Launched by massive publicity on TV and radio and double-page spreads in all national newspapers, people were now given a check-list of symptoms to look for. If you felt you had ticked a sufficient number of boxes, there was a helpline to ring, or a web site to visit, where you would be given details of how to obtain your supply of Tamiflu.

Of course, these help lines had to be manned, so thousands of previously unemployed people were recruited within hours, to take the calls, mostly without any medical qualifications at all. They worked through the check list and, if satisfied that the criteria had been met, gave the caller an identity number and details of where they, or a friend or family-member, could pick up a supply of the anti-viral. It was here, of course, that the true nature of the British character was revealed.

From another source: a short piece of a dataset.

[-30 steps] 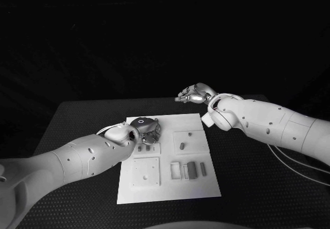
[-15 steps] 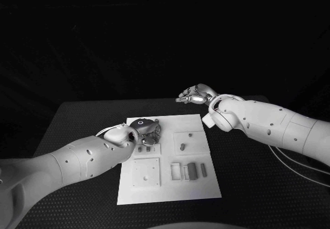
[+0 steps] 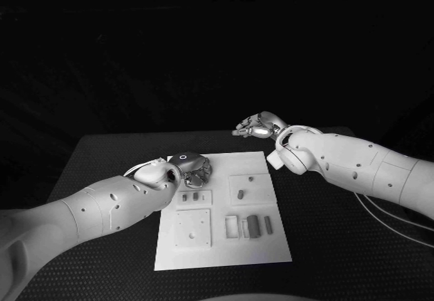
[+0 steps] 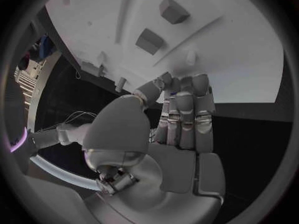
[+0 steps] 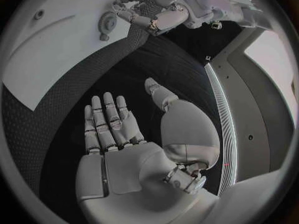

Something for nothing? I’m having some of that. Within days, employers were being inundated with sick notes and children were being kept away from school. I am not suggesting for a moment  that all these cases were malingerers, but anyone who has done even scant research into the UK Benefits System will know that there are plenty of people out there ready to take advantage of yet another  ‘freebie’.

Government health officers had maintained throughout the epidemic that the most vulnerable age groups were the young, and the elderly who were already suffering from another underlying health problem. So it was, then, I was sitting at the piano, in the hotel in Cornwall where I played every Saturday evening, when I suddenly felt an aching in my limbs. I thought nothing of it, but the following day, when I was playing my own Baby Grand at the local Yacht Club for its Sunday Carvery, I felt the aching with a greater intensity and discovered I was sweating profusely.

I felt unable to continue so took a taxi home and went straight to bed. The following morning, I woke up feeling like death, so rang my GP who was at my bedside within a couple of hours.  “Yes, I’m afraid it looks like the dreaded swine flu,” he said after a brief examination. “I’ll write you a prescription for Tamiflu if you’ve someone who can pick it up from the local chemist.” I phoned my granddaughter who popped straight round and I began my five-day course.



My first thought was to warn anyone I may have been in contact with over the past couple of days, so I phoned the hotel and the Yacht Club. It must have been about day three of the treatment when a friend phoned. “Mike, so sorry to hear you’ve got swine flu. I wonder if you could tell me your symptoms as I woke up with a cough and a runny nose this morning.” Over the next 24 hours I received three further such calls. I tried to explain to all of them patiently that I wasn’t qualified to give them any advice whatsoever and that they should contact either the flu help line or their GP, and went back to sleep.

My course of treatment passed satisfactorily. However, two further government announcements caught my eye. One, an admission that it had been wrong to prescribe Tamiflu to those under 12 years old as it could cause more complications than at first thought. The second was that it was preparing for a second more virulent form of the virus in the coming autumn or winter. It also said it would have a new, safer vaccine ready to deal with it. I have one further piece of advice – when it does come, DON’T RING MIKE!